Task to carry out
Retype the complete listing exactly as it appears.
*** Opening of Supplied entries ***
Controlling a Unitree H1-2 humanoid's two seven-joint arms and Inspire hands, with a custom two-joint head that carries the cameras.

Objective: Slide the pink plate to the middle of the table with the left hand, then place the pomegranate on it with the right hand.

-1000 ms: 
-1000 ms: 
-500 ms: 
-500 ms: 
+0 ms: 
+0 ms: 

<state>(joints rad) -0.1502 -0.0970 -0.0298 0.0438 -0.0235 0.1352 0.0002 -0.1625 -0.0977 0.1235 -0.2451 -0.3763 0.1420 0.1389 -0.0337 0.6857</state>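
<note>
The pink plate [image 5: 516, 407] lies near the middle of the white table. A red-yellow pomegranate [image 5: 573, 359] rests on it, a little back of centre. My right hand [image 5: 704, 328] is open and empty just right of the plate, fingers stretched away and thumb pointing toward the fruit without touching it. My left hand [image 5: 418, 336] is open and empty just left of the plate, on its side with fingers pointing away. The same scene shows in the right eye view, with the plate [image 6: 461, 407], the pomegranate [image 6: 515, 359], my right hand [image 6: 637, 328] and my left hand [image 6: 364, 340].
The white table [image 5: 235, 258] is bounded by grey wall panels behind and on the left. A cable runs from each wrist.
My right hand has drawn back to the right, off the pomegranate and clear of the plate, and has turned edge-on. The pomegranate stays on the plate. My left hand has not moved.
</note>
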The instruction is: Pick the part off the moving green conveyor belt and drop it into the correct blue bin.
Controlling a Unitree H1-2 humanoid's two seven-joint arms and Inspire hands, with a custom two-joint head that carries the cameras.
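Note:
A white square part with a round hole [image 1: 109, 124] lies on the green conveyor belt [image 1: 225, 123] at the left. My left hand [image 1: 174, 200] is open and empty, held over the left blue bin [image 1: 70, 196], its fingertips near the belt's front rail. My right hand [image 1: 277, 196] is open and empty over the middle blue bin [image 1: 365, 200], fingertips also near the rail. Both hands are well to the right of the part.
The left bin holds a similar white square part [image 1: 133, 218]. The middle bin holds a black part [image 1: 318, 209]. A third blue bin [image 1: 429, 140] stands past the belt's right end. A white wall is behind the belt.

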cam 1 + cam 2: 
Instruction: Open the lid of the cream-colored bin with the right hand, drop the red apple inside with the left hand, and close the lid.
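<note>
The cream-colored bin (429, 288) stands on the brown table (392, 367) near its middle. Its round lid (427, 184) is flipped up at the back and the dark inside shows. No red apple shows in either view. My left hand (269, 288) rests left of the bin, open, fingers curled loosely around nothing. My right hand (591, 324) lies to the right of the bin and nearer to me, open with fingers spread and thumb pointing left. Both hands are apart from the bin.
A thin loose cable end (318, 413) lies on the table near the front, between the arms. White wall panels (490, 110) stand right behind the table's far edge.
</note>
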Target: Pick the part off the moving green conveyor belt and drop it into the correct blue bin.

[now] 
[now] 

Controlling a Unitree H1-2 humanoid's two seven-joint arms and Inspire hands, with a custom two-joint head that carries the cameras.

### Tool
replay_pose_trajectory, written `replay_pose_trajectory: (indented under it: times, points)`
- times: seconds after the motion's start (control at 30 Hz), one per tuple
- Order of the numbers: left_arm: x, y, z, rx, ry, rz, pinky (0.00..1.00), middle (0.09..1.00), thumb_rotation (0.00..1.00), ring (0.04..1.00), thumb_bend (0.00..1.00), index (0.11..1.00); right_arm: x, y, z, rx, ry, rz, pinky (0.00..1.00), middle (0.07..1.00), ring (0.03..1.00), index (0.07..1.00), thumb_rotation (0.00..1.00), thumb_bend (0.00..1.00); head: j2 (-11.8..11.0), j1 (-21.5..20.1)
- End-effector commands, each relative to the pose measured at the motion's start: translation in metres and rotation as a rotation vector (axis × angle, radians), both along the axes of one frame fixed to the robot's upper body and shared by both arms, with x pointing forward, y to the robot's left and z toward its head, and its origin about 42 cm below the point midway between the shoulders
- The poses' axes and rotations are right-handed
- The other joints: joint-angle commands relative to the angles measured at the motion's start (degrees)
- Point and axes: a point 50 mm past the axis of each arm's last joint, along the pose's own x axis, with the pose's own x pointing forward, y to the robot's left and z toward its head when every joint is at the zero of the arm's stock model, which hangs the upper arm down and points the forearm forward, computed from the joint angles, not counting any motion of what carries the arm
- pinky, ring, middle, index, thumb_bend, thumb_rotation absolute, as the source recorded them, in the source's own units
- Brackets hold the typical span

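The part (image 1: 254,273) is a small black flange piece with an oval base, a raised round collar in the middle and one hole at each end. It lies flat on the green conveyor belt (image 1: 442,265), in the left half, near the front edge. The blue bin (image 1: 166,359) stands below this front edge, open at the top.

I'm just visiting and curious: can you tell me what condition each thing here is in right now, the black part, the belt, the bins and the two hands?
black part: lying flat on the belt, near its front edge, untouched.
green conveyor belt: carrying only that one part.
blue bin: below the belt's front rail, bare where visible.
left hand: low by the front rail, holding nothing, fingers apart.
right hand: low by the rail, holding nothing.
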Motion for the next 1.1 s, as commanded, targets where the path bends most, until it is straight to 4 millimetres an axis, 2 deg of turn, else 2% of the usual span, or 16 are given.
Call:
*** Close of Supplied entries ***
Result of this exercise
Controlling a Unitree H1-2 humanoid's two seven-joint arms and Inspire hands, with a custom two-joint head that carries the cameras.

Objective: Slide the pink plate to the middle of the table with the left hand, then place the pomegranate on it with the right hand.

-1000 ms: 
-1000 ms: 
-500 ms: 
-500 ms: 
+0 ms: 
+0 ms: 

<state>(joints rad) -0.1502 -0.0970 -0.0298 0.0438 -0.0235 0.1352 0.0002 -0.1625 -0.0977 0.1235 -0.2451 -0.3763 0.1420 0.1389 -0.0337 0.6857</state>
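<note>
The pink plate [image 5: 516, 407] lies near the middle of the white table. A red-yellow pomegranate [image 5: 573, 359] rests on it, a little back of centre. My right hand [image 5: 704, 328] is open and empty just right of the plate, fingers stretched away and thumb pointing toward the fruit without touching it. My left hand [image 5: 418, 336] is open and empty just left of the plate, on its side with fingers pointing away. The same scene shows in the right eye view, with the plate [image 6: 461, 407], the pomegranate [image 6: 515, 359], my right hand [image 6: 637, 328] and my left hand [image 6: 364, 340].
The white table [image 5: 235, 258] is bounded by grey wall panels behind and on the left. A cable runs from each wrist.
My right hand has drawn back to the right, off the pomegranate and clear of the plate, and has turned edge-on. The pomegranate stays on the plate. My left hand has not moved.
</note>
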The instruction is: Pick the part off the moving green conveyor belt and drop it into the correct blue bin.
Controlling a Unitree H1-2 humanoid's two seven-joint arms and Inspire hands, with a custom two-joint head that carries the cameras.
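Note:
A white square part with a round hole [image 1: 109, 124] lies on the green conveyor belt [image 1: 225, 123] at the left. My left hand [image 1: 174, 200] is open and empty, held over the left blue bin [image 1: 70, 196], its fingertips near the belt's front rail. My right hand [image 1: 277, 196] is open and empty over the middle blue bin [image 1: 365, 200], fingertips also near the rail. Both hands are well to the right of the part.
The left bin holds a similar white square part [image 1: 133, 218]. The middle bin holds a black part [image 1: 318, 209]. A third blue bin [image 1: 429, 140] stands past the belt's right end. A white wall is behind the belt.
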
cam 1 + cam 2: 
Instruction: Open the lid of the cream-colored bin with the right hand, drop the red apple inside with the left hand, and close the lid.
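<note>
The cream-colored bin (429, 288) stands on the brown table (392, 367) near its middle. Its round lid (427, 184) is flipped up at the back and the dark inside shows. No red apple shows in either view. My left hand (269, 288) rests left of the bin, open, fingers curled loosely around nothing. My right hand (591, 324) lies to the right of the bin and nearer to me, open with fingers spread and thumb pointing left. Both hands are apart from the bin.
A thin loose cable end (318, 413) lies on the table near the front, between the arms. White wall panels (490, 110) stand right behind the table's far edge.
</note>
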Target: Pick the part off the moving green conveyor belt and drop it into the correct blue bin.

[now] 
[now] 

Controlling a Unitree H1-2 humanoid's two seven-joint arms and Inspire hands, with a custom two-joint head that carries the cameras.

### Tool
replay_pose_trajectory, written `replay_pose_trajectory: (indented under it: times, points)`
- times: seconds after the motion's start (control at 30 Hz), one per tuple
- Order of the numbers: left_arm: x, y, z, rx, ry, rz, pinky (0.00..1.00), middle (0.09..1.00), thumb_rotation (0.00..1.00), ring (0.04..1.00), thumb_bend (0.00..1.00), index (0.11..1.00); right_arm: x, y, z, rx, ry, rz, pinky (0.00..1.00), middle (0.07..1.00), ring (0.03..1.00), index (0.07..1.00), thumb_rotation (0.00..1.00), thumb_bend (0.00..1.00); head: j2 (-11.8..11.0), j1 (-21.5..20.1)
- End-effector commands, each relative to the pose measured at the motion's start: translation in metres and rotation as a rotation vector (axis × angle, radians), both along the axes of one frame fixed to the robot's upper body and shared by both arms, with x pointing forward, y to the robot's left and z toward its head, and its origin about 42 cm below the point midway between the shoulders
- The poses' axes and rotations are right-handed
- The other joints: joint-angle commands relative to the angles measured at the motion's start (degrees)
- Point and axes: a point 50 mm past the axis of each arm's last joint, along the pose's own x axis, with the pose's own x pointing forward, y to the robot's left and z toward its head when every joint is at the zero of the arm's stock model, which hangs the upper arm down and points the forearm forward, computed from the joint angles, not counting any motion of what carries the arm
- pinky, ring, middle, index, thumb_bend, thumb_rotation absolute, as the source recorded them, in the source's own units
- Brackets hold the typical span

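The part (image 1: 254,273) is a small black flange piece with an oval base, a raised round collar in the middle and one hole at each end. It lies flat on the green conveyor belt (image 1: 442,265), in the left half, near the front edge. The blue bin (image 1: 166,359) stands below this front edge, open at the top.

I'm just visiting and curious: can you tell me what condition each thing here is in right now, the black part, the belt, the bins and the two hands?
black part: lying flat on the belt, near its front edge, untouched.
green conveyor belt: carrying only that one part.
blue bin: below the belt's front rail, bare where visible.
left hand: low by the front rail, holding nothing, fingers apart.
right hand: low by the rail, holding nothing.
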Motion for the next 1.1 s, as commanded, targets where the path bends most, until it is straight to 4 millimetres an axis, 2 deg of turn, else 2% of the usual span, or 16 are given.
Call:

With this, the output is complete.